- _YOUR GOAL_
From the first line to the last, copy the listing exactly and omit the pictures.

- _TASK DATA_
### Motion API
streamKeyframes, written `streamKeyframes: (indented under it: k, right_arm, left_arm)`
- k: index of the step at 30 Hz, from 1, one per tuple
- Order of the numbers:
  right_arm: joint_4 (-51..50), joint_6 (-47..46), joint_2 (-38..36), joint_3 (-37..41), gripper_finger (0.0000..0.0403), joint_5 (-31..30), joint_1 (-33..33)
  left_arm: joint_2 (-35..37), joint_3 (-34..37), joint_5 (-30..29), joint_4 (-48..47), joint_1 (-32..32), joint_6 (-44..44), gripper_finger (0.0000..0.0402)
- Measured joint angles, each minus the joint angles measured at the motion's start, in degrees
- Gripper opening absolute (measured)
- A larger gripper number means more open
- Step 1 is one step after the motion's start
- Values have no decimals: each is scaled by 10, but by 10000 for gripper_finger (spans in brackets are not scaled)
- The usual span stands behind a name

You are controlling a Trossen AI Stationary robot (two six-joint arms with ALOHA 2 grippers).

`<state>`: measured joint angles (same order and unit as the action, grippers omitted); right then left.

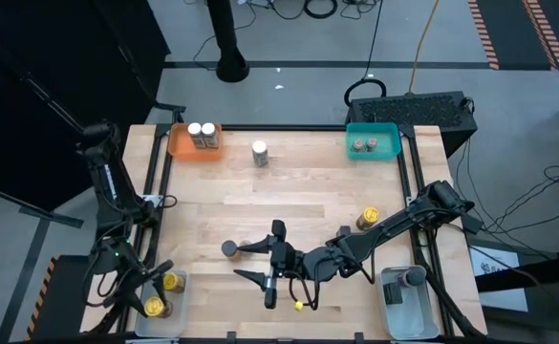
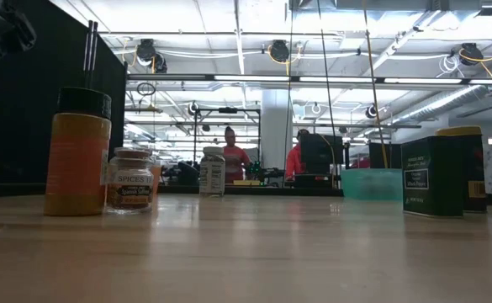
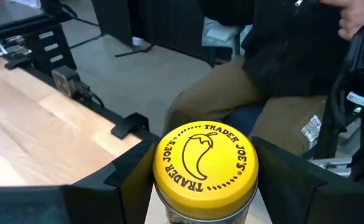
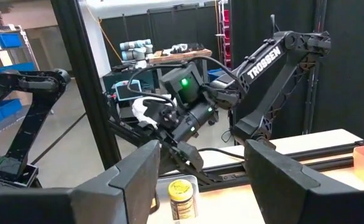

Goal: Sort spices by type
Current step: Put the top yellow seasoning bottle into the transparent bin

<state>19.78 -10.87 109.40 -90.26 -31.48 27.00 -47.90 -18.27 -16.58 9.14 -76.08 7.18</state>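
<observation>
Wooden table (image 1: pixel 289 191) first — at its near left corner the clear tray (image 1: pixel 179 320) is reached. A yellow-lidded jar (image 3: pixel 205 155) sits between the left gripper (image 3: pixel 206 167) fingers; held or freed cannot be told. The right gripper (image 1: pixel 250 261) is wide and empty, so the dark-lidded jar (image 1: pixel 229 248) beside it must be grabbed next.

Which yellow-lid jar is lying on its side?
The yellow-lid jar alone on the bare wood at the table's right, near the right arm. The other two stand upright in the clear tray at the near-left corner.

Ten spice jars (image 1: pixel 259 153) — four trays (image 1: pixel 179 143)
</observation>
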Motion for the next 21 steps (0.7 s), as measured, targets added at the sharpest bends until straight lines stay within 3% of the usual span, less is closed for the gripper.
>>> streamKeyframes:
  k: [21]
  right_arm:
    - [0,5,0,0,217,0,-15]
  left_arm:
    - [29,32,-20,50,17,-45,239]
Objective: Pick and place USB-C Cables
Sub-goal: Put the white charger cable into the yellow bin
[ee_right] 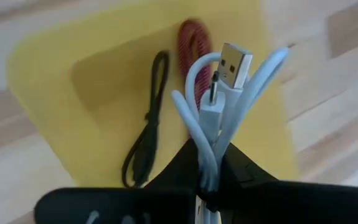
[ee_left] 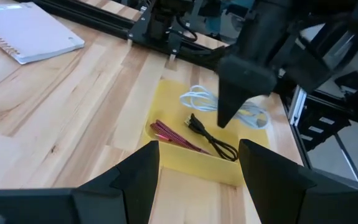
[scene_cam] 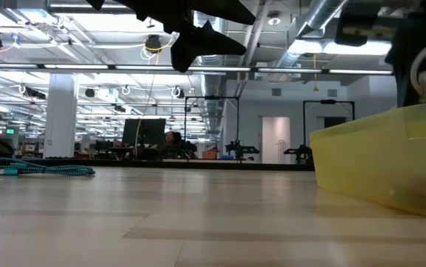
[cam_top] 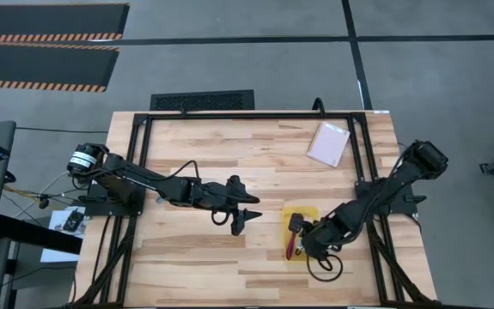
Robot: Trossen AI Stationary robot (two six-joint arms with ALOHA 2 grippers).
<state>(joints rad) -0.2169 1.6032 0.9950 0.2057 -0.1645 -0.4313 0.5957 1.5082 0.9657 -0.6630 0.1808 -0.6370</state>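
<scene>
A yellow tray (cam_top: 301,215) lies on the table's near right part. In it lie a red cable bundle (ee_left: 171,133) and a black cable (ee_left: 213,141). My right gripper (ee_right: 208,155) hangs over the tray, shut on the white cable (ee_right: 213,93). A teal cable (scene_cam: 38,168) lies flat on the table, apart from the tray. My left gripper (ee_left: 197,186) is open, raised above the table's middle (cam_top: 242,215) to the left of the tray, and touches nothing. My right gripper pinches the folded white cable between its two fingers, several strands together (ee_right: 207,146). The fingers come slanting down from above the tray. The plug ends (ee_right: 233,60) and loops stick out past the fingertips. Whether the loops (ee_left: 196,99) touch the tray floor I cannot tell.
A pale pink spiral-edged packet (cam_top: 328,143) lies near the table's far right corner. A dark metal frame (cam_top: 143,137) runs along the table's far and side edges. Bare wood (cam_top: 195,257) stretches between the left gripper and the near edge.
</scene>
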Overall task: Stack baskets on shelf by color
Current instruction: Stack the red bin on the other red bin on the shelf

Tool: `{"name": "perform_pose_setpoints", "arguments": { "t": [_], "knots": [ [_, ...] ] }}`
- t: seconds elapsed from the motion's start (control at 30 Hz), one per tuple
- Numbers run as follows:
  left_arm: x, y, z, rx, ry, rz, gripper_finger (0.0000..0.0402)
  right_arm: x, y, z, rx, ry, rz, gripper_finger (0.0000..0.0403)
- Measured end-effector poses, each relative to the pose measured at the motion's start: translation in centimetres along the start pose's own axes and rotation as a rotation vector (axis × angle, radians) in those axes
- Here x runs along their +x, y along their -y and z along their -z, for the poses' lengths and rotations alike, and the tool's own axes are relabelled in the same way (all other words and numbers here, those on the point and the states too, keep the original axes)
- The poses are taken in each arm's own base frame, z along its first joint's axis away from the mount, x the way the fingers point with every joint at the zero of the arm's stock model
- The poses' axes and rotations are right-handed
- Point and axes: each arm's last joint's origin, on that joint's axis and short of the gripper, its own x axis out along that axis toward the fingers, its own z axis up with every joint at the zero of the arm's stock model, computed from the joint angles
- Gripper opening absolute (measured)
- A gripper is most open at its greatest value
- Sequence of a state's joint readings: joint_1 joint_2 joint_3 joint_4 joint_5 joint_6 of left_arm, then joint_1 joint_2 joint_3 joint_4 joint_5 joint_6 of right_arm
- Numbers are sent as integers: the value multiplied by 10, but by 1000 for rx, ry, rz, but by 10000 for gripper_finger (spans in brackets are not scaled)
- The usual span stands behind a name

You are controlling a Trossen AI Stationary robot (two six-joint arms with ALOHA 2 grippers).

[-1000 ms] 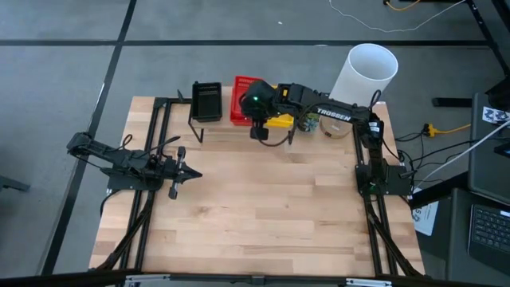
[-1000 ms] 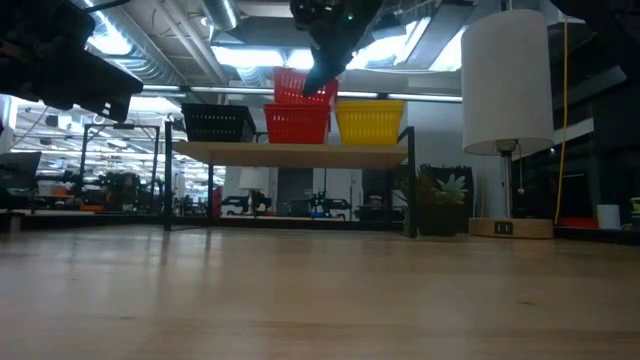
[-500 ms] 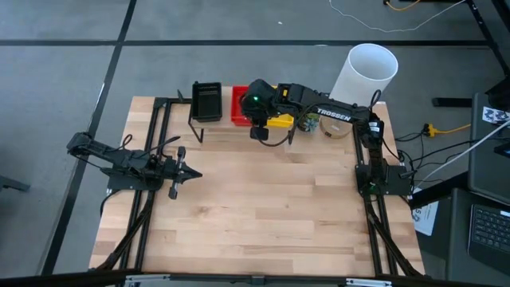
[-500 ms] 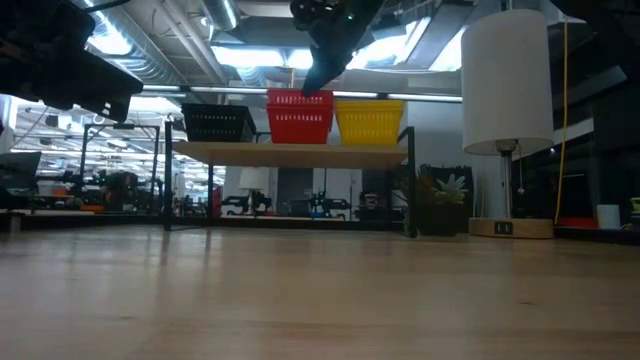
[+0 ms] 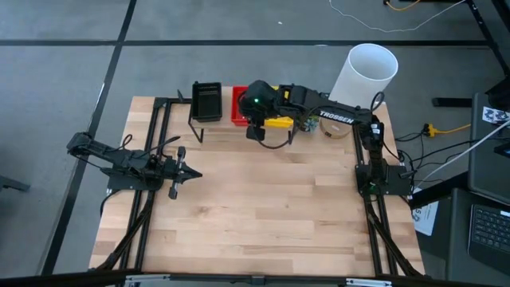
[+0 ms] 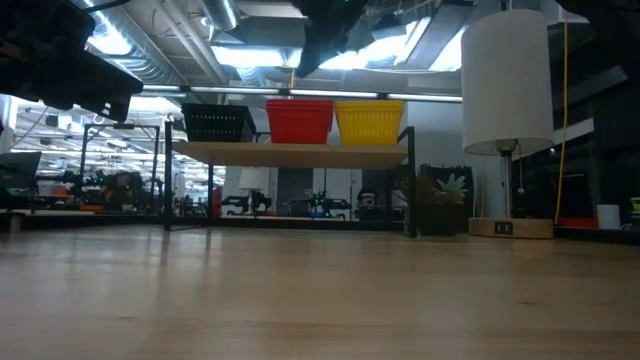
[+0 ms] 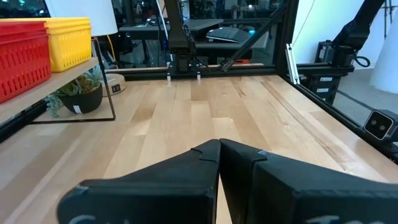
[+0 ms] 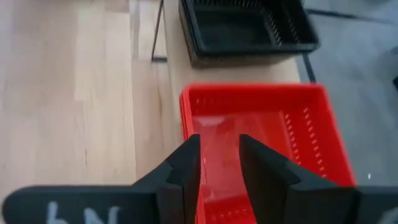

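Observation:
Three basket stacks stand side by side on the shelf [image 6: 290, 153]: black [image 6: 217, 122], red [image 6: 299, 121] and yellow [image 6: 370, 122], each resting on its bottom. My right gripper [image 8: 217, 140] hangs open above the red baskets [image 8: 261, 137], pointing down at a slant toward the table's left. It is clear of their rim in the low view [image 6: 303, 68]. The black baskets [image 8: 245, 28] lie beyond it. My left gripper [image 7: 219, 149] waits shut and level near the table's left edge [image 5: 187, 171].
A tall white lamp [image 6: 507, 80] stands on its wooden base at the table's far right corner, with a small potted plant [image 6: 435, 200] beside it, behind the shelf's right leg. Bare wooden tabletop [image 5: 263, 199] stretches from the shelf to the near edge.
A second ago my right gripper held a red basket tilted over the red stack. The basket dropped level into the stack and settled lower. My right gripper has let go and risen clear above it.

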State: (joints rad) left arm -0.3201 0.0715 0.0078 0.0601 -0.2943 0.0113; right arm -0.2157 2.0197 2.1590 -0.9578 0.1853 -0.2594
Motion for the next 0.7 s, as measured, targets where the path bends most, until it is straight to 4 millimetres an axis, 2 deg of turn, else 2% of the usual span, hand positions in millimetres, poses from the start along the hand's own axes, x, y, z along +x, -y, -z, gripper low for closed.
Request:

- _ANSWER SECTION_
### Motion API
streamKeyframes, written `streamKeyframes: (indented under it: k, right_arm, left_arm)`
- k: index of the step at 30 Hz, from 1, one per tuple
- Order of the numbers:
  right_arm: joint_4 (-51..50), joint_6 (-47..46), joint_2 (-38..36), joint_3 (-37..41), gripper_finger (0.0000..0.0403), joint_5 (-31..30), joint_1 (-33..33)
  left_arm: joint_2 (-35..37), joint_3 (-34..37), joint_5 (-30..29), joint_4 (-48..47), joint_1 (-32..32), joint_6 (-44..44), gripper_finger (0.0000..0.0402)
- Measured joint angles, each minus the joint angles measured at the motion's start, in degrees
- Gripper opening absolute (measured)
- A larger gripper number means more open
- Step 1 is one step after the motion's start
- Values have no decimals: each is scaled by 10, but by 10000 for gripper_finger (spans in brackets are not scaled)
- The usual span stands behind a name

You are controlling a Trossen AI Stationary robot (two six-joint arms with ALOHA 2 grippers).

`<state>`: measured joint angles (same order and unit as the action, grippers omitted); right then left.


Goal: Sort spices by type
Current step: Put the top yellow seasoning bottle into the transparent bin

<state>19.78 -10.87 109.40 -90.26 -31.48 27.00 -47.90 -18.27 -16.58 9.14 -76.08 7.18</state>
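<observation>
Wooden table (image 1: pixel 289 191) first — at its near left corner the clear tray (image 1: pixel 179 320) is reached. A yellow-lidded jar (image 3: pixel 205 155) sits between the left gripper (image 3: pixel 206 167) fingers; held or freed cannot be told. The right gripper (image 1: pixel 250 261) is wide and empty, so the dark-lidded jar (image 1: pixel 229 248) beside it must be grabbed next.

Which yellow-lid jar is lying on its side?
The yellow-lid jar alone on the bare wood at the table's right, near the right arm. The other two stand upright in the clear tray at the near-left corner.

Ten spice jars (image 1: pixel 259 153) — four trays (image 1: pixel 179 143)
</observation>
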Motion for the next 21 steps (0.7 s), as measured, targets added at the sharpest bends until straight lines stay within 3% of the usual span, less is closed for the gripper.
>>> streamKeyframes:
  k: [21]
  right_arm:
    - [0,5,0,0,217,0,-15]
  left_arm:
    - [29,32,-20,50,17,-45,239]
Objective: Pick and place USB-C Cables
Sub-goal: Put the white charger cable into the yellow bin
[ee_right] 
[ee_left] 
[scene_cam] 
[cam_top] 
Robot: Trossen AI Stationary robot (two six-joint arms with ALOHA 2 grippers).
<state>(joints rad) -0.2169 1.6032 0.9950 0.2057 -0.1645 -0.4313 0.5957 1.5082 0.9657 -0.6630 0.1808 -0.6370</state>
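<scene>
A yellow tray (cam_top: 301,215) lies on the table's near right part. In it lie a red cable bundle (ee_left: 171,133) and a black cable (ee_left: 213,141). My right gripper (ee_right: 208,155) hangs over the tray, shut on the white cable (ee_right: 213,93). A teal cable (scene_cam: 38,168) lies flat on the table, apart from the tray. My left gripper (ee_left: 197,186) is open, raised above the table's middle (cam_top: 242,215) to the left of the tray, and touches nothing. My right gripper pinches the folded white cable between its two fingers, several strands together (ee_right: 207,146). The fingers come slanting down from above the tray. The plug ends (ee_right: 233,60) and loops stick out past the fingertips. Whether the loops (ee_left: 196,99) touch the tray floor I cannot tell.
A pale pink spiral-edged packet (cam_top: 328,143) lies near the table's far right corner. A dark metal frame (cam_top: 143,137) runs along the table's far and side edges. Bare wood (cam_top: 195,257) stretches between the left gripper and the near edge.
</scene>
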Overall task: Stack baskets on shelf by color
Current instruction: Stack the red bin on the other red bin on the shelf

Tool: `{"name": "perform_pose_setpoints", "arguments": { "t": [_], "knots": [ [_, ...] ] }}`
- t: seconds elapsed from the motion's start (control at 30 Hz), one per tuple
- Numbers run as follows:
  left_arm: x, y, z, rx, ry, rz, gripper_finger (0.0000..0.0402)
  right_arm: x, y, z, rx, ry, rz, gripper_finger (0.0000..0.0403)
- Measured end-effector poses, each relative to the pose measured at the motion's start: translation in centimetres along the start pose's own axes and rotation as a rotation vector (axis × angle, radians) in those axes
- Here x runs along their +x, y along their -y and z along their -z, for the poses' lengths and rotations alike, and the tool's own axes are relabelled in the same way (all other words and numbers here, those on the point and the states too, keep the original axes)
- The poses are taken in each arm's own base frame, z along its first joint's axis away from the mount, x the way the fingers point with every joint at the zero of the arm's stock model
- The poses' axes and rotations are right-handed
- Point and axes: each arm's last joint's origin, on that joint's axis and short of the gripper, its own x axis out along that axis toward the fingers, its own z axis up with every joint at the zero of the arm's stock model, computed from the joint angles
- Gripper opening absolute (measured)
- A gripper is most open at its greatest value
- Sequence of a state's joint readings: joint_1 joint_2 joint_3 joint_4 joint_5 joint_6 of left_arm, then joint_1 joint_2 joint_3 joint_4 joint_5 joint_6 of right_arm
- Numbers are sent as integers: the value multiplied by 10, but by 1000 for rx, ry, rz, but by 10000 for gripper_finger (spans in brackets are not scaled)
- The usual span stands behind a name

You are controlling a Trossen AI Stationary robot (two six-joint arms with ALOHA 2 grippers).

[-1000 ms] 
[-1000 ms] 
[-500 ms] 
[-500 ms] 
[+0 ms] 
[+0 ms] 
[+0 ms] 
[+0 ms] 

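Observation:
Three basket stacks stand side by side on the shelf [image 6: 290, 153]: black [image 6: 217, 122], red [image 6: 299, 121] and yellow [image 6: 370, 122], each resting on its bottom. My right gripper [image 8: 217, 140] hangs open above the red baskets [image 8: 261, 137], pointing down at a slant toward the table's left. It is clear of their rim in the low view [image 6: 303, 68]. The black baskets [image 8: 245, 28] lie beyond it. My left gripper [image 7: 219, 149] waits shut and level near the table's left edge [image 5: 187, 171].
A tall white lamp [image 6: 507, 80] stands on its wooden base at the table's far right corner, with a small potted plant [image 6: 435, 200] beside it, behind the shelf's right leg. Bare wooden tabletop [image 5: 263, 199] stretches from the shelf to the near edge.
A second ago my right gripper held a red basket tilted over the red stack. The basket dropped level into the stack and settled lower. My right gripper has let go and risen clear above it.
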
State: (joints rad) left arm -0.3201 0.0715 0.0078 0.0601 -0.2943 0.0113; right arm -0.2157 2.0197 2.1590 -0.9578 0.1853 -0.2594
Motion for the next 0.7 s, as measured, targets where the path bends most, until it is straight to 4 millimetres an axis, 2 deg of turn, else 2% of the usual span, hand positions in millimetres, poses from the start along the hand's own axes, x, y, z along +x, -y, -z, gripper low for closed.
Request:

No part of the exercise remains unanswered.